Treehouse is not the only food maker facing a drop in shares. Campbell Soup, Dean Foods and H.J. Heinz all saw their stocks fall by a minimum of 2%. Blaming a mild winter for a drop in demand for some items, Treehouse said December unit volumes fell 8.8% for soup, 4.7% for non-dairy creamers and 4.6% for hot cereal. For the last 12 weeks of 2011, Treehouse said private label sales slipped 1.7%, while brand name food volumes declined 5.3%. "We are disappointed in our finish to the year, especially after engineering a mid-year recovery in our private label revenues and margins. Our turnaround was derailed by a sudden drop in volume that affected Treehouse and the whole of the packaged foods industry," Treehouse Chief Executive Sam Reed said in a statement.
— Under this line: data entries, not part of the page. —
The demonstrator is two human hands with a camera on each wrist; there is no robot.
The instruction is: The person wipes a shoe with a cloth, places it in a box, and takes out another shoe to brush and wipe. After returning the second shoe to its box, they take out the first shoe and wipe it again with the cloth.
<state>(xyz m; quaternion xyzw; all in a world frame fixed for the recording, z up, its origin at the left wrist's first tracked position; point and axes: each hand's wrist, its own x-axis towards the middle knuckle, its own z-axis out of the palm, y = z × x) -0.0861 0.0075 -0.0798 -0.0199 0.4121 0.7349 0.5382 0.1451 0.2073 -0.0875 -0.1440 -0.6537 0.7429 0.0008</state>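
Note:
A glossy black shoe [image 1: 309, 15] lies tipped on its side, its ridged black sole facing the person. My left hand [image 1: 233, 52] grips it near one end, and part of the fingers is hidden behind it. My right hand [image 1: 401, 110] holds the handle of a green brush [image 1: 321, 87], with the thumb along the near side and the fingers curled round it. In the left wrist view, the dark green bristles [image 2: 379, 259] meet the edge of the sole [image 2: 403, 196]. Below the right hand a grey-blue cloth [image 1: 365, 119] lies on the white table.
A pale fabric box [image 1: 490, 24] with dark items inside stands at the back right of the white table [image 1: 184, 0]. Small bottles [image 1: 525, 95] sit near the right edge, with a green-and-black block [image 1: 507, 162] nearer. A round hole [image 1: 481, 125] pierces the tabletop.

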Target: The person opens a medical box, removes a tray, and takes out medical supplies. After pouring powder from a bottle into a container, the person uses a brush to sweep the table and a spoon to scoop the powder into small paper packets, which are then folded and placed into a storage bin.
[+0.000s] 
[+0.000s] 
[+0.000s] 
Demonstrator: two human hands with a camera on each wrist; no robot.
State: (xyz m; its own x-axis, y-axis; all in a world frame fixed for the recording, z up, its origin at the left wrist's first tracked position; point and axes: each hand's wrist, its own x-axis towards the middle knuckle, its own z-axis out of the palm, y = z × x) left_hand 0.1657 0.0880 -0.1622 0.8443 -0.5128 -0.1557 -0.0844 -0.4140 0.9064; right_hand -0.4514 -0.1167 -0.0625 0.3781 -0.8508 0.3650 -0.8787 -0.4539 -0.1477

Shares of Treehouse Foods (THS) finished the week at $56.76
The Dow started the week at 12,422 and closed at 12,720. The S&P 500 started the week at 1,289 and ended at 1,315. The NASDAQ started the week at 2,711 and finished at 2,787.
Bond Yields Up Slightly
Treasury prices trended down on Friday, pushing the yield on 10-year notes to 2%. Traders are optimistic that Greek officials will announce an agreement on losses with bondholders sometime during the session. Yields on 10-year notes that move inversely to prices, gained 5 basis points to 2.04%. The 10-year note has not finished a week with a yield above 2% since late 2011. The yield on thirty-year bonds rose 6 basis points to 3.11%. For the week, 10-year yields have increased from 1.85%, almost perfectly reversing last week's gains. Thirty-year yields are up from 2.90% a week ago.
While yields are up slightly, most analysts do not anticipate any major gains until positive news regarding European debt generally and Greek austerity measures particularly are further addressed. "The near-term skew of risks remains bearishly postured for Treasuries after yesterday's sell-off," said strategists at RBS Securities in a Marketwatch.com interview.
30-Year Mortgage Rates Hit New Lows
Freddie Mac released its weekly Primary Mortgage Market Survey results showing average mortgage rates changing only slightly amid mixed economic data. However, the 30-year fixed-rate mortgage (FRM) fell to another record low, averaging 3.88%, marking the seventh consecutive week below 4.00%. Last week the 30-year FRM averaged 3.89%. Last year at this time, the 30-year FRM averaged 4.74%. The 15-year FRM this week averaged 3.17% with an average 0.8 point, up from last week when it averaged 3.16%. A year ago at this time, the 15-year FRM averaged 4.05%.
"Mortgage rates were nearly unchanged this holiday week in lieu of a mixed bag of economic data reports," said Frank Nothaft, Freddie Mac's Vice President and Chief Economist. "On the consumer front, retail sales edged up only 0.1% in December, but the Reuters/University of Michigan sentiment index continued to climb in January to the highest reading since February 2011. On the business side, industrial production rose 0.4% in December, slightly below the market consensus forecast and the core producer price index rose faster than market expectations. Finally, on the home construction front, builder confidence rose for the fourth consecutive month in January to the highest level since June 2007."
The money market fund finished this week at 0.50%. The 1-year CD finished at 0.70%.